01: Introduction to Statistics

Why Statistics? The Engine Behind Modern Business Decisions

In the era of big data, statistics is the core methodology for extracting insights from data.

Every business decision involves uncertainty
Statistics provides a scientific framework to quantify and manage uncertainty
From risk management to marketing optimization, statistics is everywhere

Four Real-World Applications in Finance & Business

Statistics powers critical decisions across the financial industry:

Application	Statistical Tool	Chapter
Portfolio Risk Management	Mean-Variance, Correlation	Ch. 2, 8
Financial Quality Assessment	Descriptive Statistics, Testing	Ch. 2, 5
Quantitative Factor Investing	Regression, Machine Learning	Ch. 8–13
Macroeconomic Policy Analysis	Time Series, Inference	Ch. 5–7

Application 1: Portfolio Risk — Diversification Through Correlation

The Markowitz Mean-Variance framework uses correlation to build optimal portfolios.

Key insight: combining assets with low or negative correlation reduces portfolio risk.

\[ \large{ \sigma_p^2 = \sum_i \sum_j w_i w_j \sigma_{ij} } \]

\(w_i\): weight of asset \(i\) in the portfolio
\(\sigma_{ij}\): covariance between asset \(i\) and asset \(j\)

Application 2: A/B Testing — Is the New Strategy Really Better?

A securities firm tests a new multi-factor stock selection model:

Group	Sample Size	Win Rate
Treatment (New Model)	10,000	25%
Control (Old Model)	10,000	22%

The core question: Is the 3 percentage point difference statistically significant, or just random noise?

The Law of Large Numbers: Why More Data = More Certainty

As sample size \(n\) increases, the sample mean converges to the true population mean:

\[ \large{ \bar{X}_n \xrightarrow{P} \mu \quad \text{as } n \to \infty } \]

With 10 coin flips, getting 70% heads is plausible
With 10,000 coin flips, getting 70% heads is virtually impossible
This is why A/B tests need large sample sizes

Data Fundamentals: The Structure of a Dataset

Every dataset is organized as a rectangular table (DataFrame):

Rows = Observations (individual units, e.g., companies, transactions)
Columns = Variables (attributes measured for each unit)

Stock Code	Company Name	Industry	Market Cap (B)	ROE (%)
002415	Hikvision	Technology	280.5	21.3
002142	Bank of Ningbo	Banking	185.2	16.8
600585	Conch Cement	Materials	142.7	15.2

Variable Types: The Complete Taxonomy

Figure 1: Variable type classification taxonomy

Numerical vs.
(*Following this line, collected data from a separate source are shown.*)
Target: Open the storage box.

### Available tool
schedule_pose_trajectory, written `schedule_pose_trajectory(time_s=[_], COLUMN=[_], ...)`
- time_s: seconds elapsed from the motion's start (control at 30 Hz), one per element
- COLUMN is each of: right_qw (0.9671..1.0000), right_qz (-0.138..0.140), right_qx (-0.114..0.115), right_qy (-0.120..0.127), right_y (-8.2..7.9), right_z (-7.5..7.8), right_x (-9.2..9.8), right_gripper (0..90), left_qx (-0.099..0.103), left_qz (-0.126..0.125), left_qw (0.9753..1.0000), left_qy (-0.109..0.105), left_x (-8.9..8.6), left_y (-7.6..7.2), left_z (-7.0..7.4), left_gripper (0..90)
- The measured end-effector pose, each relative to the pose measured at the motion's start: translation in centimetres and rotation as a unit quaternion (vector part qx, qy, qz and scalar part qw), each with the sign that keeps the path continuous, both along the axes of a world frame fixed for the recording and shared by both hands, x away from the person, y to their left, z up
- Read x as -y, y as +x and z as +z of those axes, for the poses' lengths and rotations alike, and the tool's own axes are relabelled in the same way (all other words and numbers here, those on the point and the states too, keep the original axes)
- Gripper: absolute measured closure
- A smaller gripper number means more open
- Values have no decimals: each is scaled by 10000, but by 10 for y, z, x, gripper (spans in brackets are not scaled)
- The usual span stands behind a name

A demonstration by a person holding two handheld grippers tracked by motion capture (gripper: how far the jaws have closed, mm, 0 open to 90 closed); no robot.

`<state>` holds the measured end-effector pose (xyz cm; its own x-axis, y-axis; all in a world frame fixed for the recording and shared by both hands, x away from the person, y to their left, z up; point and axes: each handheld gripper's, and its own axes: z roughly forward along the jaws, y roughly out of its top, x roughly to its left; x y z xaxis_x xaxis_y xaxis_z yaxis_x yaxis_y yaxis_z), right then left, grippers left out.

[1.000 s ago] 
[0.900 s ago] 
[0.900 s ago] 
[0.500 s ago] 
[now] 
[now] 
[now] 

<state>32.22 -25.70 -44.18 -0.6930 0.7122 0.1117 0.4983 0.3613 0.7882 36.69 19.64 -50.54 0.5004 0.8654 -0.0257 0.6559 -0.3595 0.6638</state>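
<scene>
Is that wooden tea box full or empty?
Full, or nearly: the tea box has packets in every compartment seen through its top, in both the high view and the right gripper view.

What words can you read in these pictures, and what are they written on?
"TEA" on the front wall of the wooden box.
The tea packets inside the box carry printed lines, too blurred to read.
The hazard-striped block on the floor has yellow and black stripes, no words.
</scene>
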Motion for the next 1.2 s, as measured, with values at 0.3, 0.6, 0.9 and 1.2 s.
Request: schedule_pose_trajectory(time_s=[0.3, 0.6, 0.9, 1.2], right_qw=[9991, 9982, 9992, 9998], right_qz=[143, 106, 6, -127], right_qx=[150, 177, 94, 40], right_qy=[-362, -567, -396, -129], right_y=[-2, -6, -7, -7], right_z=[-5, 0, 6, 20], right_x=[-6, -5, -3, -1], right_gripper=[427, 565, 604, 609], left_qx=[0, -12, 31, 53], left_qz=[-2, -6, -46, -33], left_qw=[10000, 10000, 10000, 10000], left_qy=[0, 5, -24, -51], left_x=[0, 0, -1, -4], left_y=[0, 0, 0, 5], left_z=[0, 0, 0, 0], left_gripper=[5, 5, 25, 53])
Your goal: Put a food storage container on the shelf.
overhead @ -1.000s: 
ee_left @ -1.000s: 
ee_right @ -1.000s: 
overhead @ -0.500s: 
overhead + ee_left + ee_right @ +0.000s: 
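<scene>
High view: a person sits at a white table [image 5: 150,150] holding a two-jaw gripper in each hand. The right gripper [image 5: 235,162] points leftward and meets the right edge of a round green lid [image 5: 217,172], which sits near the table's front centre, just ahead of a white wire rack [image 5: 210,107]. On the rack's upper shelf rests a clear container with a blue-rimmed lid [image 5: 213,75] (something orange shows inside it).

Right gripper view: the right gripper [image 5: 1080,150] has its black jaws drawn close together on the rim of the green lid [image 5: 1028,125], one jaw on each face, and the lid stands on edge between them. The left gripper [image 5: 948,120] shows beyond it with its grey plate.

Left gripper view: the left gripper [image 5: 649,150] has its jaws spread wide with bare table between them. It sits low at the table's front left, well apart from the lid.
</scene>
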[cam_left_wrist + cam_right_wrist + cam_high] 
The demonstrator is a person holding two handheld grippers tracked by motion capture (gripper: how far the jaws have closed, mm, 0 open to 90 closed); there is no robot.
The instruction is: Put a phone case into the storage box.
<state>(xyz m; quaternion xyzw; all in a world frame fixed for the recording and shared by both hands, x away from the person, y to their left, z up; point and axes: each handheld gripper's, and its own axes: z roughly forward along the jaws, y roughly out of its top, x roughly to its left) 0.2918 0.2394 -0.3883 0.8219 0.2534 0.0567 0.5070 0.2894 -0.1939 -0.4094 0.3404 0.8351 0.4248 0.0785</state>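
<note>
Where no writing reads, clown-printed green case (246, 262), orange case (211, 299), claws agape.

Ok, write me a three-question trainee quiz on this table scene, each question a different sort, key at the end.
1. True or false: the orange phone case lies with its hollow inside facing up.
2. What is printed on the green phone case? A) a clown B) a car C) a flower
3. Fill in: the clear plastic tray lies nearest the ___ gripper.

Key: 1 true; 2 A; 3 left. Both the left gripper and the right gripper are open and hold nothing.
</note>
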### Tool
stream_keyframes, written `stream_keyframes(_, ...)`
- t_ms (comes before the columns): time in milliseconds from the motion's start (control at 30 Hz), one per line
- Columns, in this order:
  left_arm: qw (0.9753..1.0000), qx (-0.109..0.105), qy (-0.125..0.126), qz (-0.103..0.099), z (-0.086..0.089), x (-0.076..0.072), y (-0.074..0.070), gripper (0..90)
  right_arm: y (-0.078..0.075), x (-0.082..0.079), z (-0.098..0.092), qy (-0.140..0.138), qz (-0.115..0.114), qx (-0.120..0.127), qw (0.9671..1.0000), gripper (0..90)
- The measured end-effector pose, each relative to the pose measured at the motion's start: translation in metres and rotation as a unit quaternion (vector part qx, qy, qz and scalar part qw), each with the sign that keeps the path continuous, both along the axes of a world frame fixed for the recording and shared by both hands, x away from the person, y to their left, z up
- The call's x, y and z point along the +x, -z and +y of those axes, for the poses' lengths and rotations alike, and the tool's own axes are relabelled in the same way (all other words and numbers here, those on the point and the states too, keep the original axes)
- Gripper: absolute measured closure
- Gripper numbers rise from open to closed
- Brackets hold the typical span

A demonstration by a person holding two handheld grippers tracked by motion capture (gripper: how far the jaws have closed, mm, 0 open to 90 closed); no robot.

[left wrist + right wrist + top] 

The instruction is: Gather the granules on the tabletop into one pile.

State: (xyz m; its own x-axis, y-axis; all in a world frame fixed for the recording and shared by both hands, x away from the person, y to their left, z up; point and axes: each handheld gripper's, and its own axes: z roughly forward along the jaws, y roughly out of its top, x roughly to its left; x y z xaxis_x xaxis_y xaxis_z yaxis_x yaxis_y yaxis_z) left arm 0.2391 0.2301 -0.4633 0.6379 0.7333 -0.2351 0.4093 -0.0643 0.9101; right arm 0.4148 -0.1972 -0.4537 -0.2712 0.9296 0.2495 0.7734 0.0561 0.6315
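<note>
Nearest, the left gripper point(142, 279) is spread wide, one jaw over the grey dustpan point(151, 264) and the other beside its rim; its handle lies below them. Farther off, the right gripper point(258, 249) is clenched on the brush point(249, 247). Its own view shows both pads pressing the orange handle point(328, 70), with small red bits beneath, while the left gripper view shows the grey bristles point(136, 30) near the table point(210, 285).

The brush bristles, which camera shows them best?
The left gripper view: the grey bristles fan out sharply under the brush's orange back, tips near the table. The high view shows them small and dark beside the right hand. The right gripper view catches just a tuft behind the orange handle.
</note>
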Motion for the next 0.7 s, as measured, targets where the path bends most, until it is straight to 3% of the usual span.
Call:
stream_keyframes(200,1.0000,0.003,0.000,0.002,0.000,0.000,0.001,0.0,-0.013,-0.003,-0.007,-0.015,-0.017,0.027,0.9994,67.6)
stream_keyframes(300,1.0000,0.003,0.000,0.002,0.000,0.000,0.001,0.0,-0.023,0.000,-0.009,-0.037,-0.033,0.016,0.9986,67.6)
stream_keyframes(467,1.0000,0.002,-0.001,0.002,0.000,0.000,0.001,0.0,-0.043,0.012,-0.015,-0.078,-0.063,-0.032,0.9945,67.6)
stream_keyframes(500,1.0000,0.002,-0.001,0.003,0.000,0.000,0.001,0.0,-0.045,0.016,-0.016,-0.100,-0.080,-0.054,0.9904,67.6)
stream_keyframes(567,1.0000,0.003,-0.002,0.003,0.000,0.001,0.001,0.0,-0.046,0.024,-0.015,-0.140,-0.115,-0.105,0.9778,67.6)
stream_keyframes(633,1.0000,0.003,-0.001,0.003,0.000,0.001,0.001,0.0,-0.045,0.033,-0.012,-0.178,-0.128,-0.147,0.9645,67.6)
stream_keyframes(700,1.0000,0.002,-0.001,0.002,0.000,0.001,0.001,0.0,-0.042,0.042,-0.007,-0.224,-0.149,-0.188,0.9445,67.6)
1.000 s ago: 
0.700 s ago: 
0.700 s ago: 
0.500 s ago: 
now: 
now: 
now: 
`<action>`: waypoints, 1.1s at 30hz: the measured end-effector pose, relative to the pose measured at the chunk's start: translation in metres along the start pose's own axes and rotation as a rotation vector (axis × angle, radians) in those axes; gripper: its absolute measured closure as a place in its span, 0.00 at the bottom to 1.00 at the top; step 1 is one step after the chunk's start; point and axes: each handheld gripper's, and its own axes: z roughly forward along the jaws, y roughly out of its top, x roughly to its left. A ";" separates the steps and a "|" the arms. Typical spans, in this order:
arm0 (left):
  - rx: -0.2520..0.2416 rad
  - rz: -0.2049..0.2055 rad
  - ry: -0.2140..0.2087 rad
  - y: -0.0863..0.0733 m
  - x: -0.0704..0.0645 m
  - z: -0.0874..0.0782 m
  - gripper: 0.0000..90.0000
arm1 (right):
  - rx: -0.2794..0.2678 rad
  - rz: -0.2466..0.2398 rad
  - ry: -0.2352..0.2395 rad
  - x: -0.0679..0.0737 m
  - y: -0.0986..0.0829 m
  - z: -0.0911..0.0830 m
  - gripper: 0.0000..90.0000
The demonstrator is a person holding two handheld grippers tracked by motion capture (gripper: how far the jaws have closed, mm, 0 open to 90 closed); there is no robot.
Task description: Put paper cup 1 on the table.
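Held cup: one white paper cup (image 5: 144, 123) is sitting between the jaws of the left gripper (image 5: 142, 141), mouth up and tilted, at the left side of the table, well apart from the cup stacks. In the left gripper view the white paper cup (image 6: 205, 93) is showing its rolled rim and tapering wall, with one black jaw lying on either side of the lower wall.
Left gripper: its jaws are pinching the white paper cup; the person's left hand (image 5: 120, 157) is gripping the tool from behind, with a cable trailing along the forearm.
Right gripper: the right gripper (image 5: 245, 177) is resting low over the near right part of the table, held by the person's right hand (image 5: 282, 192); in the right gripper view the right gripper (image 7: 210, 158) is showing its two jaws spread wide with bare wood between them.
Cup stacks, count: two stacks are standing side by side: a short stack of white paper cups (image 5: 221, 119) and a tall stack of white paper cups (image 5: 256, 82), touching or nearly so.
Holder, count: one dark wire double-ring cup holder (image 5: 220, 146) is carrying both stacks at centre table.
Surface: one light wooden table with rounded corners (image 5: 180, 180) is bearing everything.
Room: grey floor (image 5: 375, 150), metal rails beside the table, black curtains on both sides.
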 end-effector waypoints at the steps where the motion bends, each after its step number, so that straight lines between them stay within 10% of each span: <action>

Categorical: The Key Distinction

Numerical variables have meaningful arithmetic operations:

Discrete: countable values (number of employees, number of trades)
Continuous: any value in a range (stock price, revenue, ROE)

Categorical variables represent group membership:

Nominal: no natural ordering (industry sector, province)
Ordinal: meaningful ordering (credit rating: AAA > AA > A)

Critical trap: Just because data looks like a number doesn’t make it numerical!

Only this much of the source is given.